California issued stringent building regulations for new commercial and residential construction today, the San Francisco Chronicle reports.  Christened "Calgreen", the program seeks to integrate green construction practices into the building code, a vital undertaking in a state that seeks a 33% renewable energy requirement for its utilities and a 80% reduction in its overall greenhouse gas emissions by 2050.  California appears to recognize the enormous challenge it faces, and is rightly undertaking aggressive early action by pulling as many policy levers as possible to build out an infrastructure that accomodates human needs and market trends, while also curtailing energy and other natural resource demands.  The name of the game is "sustainability" and California is proving to be a leading player.

There a number of remarkable aspects to this story.  Calgreen continues the state's long-standing environmental leadership that has achieved memorable milestones such as special treatment for state environmental standards under the Federal Clean Air Act, and the state's remarkable constraint of per capita energy consumption since the 1970s--during a period when house have increased by 50% in size, and air conditioning has become almost universally wide-spread. The program draws broad-based support from government, realty, construction and consumer groups.  And, quoting the Chronicle, "[i]ndustry officials said that it would increase construction costs only slightly.' (ed: Emphasis added.)

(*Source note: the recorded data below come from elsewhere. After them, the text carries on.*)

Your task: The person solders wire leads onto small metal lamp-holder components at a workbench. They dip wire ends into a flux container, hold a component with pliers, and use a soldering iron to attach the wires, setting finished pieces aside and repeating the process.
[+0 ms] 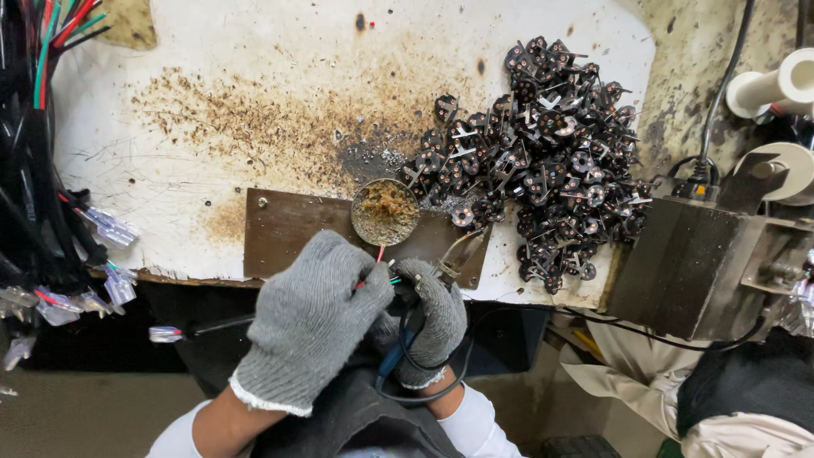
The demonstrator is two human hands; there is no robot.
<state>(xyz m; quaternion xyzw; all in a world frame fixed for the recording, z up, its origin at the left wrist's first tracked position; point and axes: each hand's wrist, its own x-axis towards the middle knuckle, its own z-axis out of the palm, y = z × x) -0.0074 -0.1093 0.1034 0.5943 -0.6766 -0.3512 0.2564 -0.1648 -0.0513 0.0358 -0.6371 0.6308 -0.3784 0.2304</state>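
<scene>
**Two gloved hands over a stained bench**

The worn white bench point(254, 170) fills most of the view, speckled with brown residue and grey scorch marks towards its middle; its front edge is chipped, with dark space below. To the right stands one dark metal box-shaped machine point(687, 267) with a black cable running from it; behind it are two pale plastic spools. Down the left side hangs one bundle of black, red and green wires point(34, 127) ending in clear-sleeved terminals. One large heap of small black round parts with metal tabs point(543, 144) lies at the bench's right, too many to count. One brown rectangular metal plate point(297, 233) sits at the front edge; on it rests one small round tin of brownish paste point(384, 212). Just below the tin, the left hand point(309, 326), in a grey knit glove, is closed around thin red and green wire ends point(379, 265); the right hand point(432, 318), gloved likewise, grips a tool with a metal tip point(458, 254) beside the wires.
</scene>
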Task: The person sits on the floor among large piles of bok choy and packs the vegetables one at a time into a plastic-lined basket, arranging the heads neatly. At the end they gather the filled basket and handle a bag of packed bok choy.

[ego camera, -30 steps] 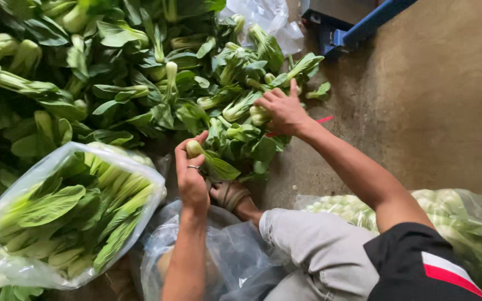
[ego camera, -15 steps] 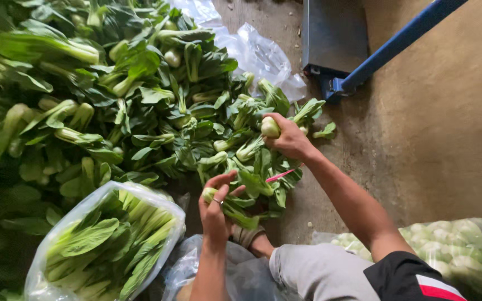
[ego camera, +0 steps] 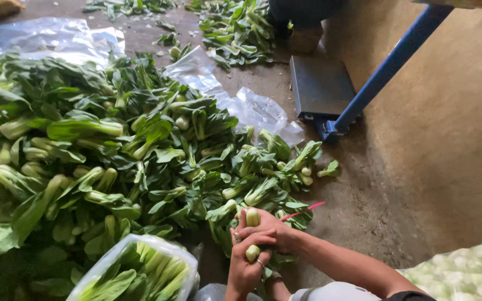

While Calgreen seems to be that elusive beast on the Savannah of government regulation--a program that garners public-private support and doesn't raise costs--one Lion was conspicuously absent from the broader roar of support.  The US Green Building Counsel--sponsors of the nation's de facto green building standard, LEED (Leadership in Energy and Environmental Design)--not only demurred, but actually oppose the new standards.  USGBC claims that Calgreen will lead to "confusion", implying that a standard which, for the first time codifies a state-level mandate for green building, is somehow a bad thing. Setting aside for a moment the question of whether such confusion would actually result (and if it did, whether that is too high a price to pay for a program that makes great and measureable strides against GHG emissions), it is probably instructive to peel back the PR veneer of USGBC's opposition in order to ask: is it possible that there exists any other motitivation?

In doing so, it is important to note that the Counsel generates huge revenues from its de facto monopoly on green building certification: builders pay large fees for certification review and ratification, while building and design professionals (over 20,000 member companies and over 100,000 indvidual members at current count) engage in testing, training and certification themselves, on a pay-to-play basis.  The USGBC is thuse a multi-million dollar enterprise, and it recognizes Calgreen for what it is: competition.

Why is Calgreen a threat to the USGBC franchise?  If a builder has to meet a standard that either exceeds or is not materially different from that established by the USGBC, where is the incentive to seek LEED status as a Silver, Gold or Platinum building--and to pay the very susbstantial fees required to earn such certification?  Worse yet, what happens when California's standards spread eastward, making the USGBC effectively obsolete in other states?

For developers and other environmental professionals, Calgreen is a welcome first step on a longer road of emancipation from that started out with promise, but eventually created the same results that most monopolies do--unncessarily high costs, limited choices and inefficient execution.  Calgreen proves California is serious about the question of Global Warming.  Sadly, and as COP 15 proved, great challenges remain to a coordinated effort among nations.  In most cases, sovereign resistance boils down to economics.  The situation today in California appears to be a microcosm of that global intransigence.  While the state has clearly staked out ground to support the greater good, special interests seek to undermine these efforts, grubbing selfishly for dollars instead of solutions.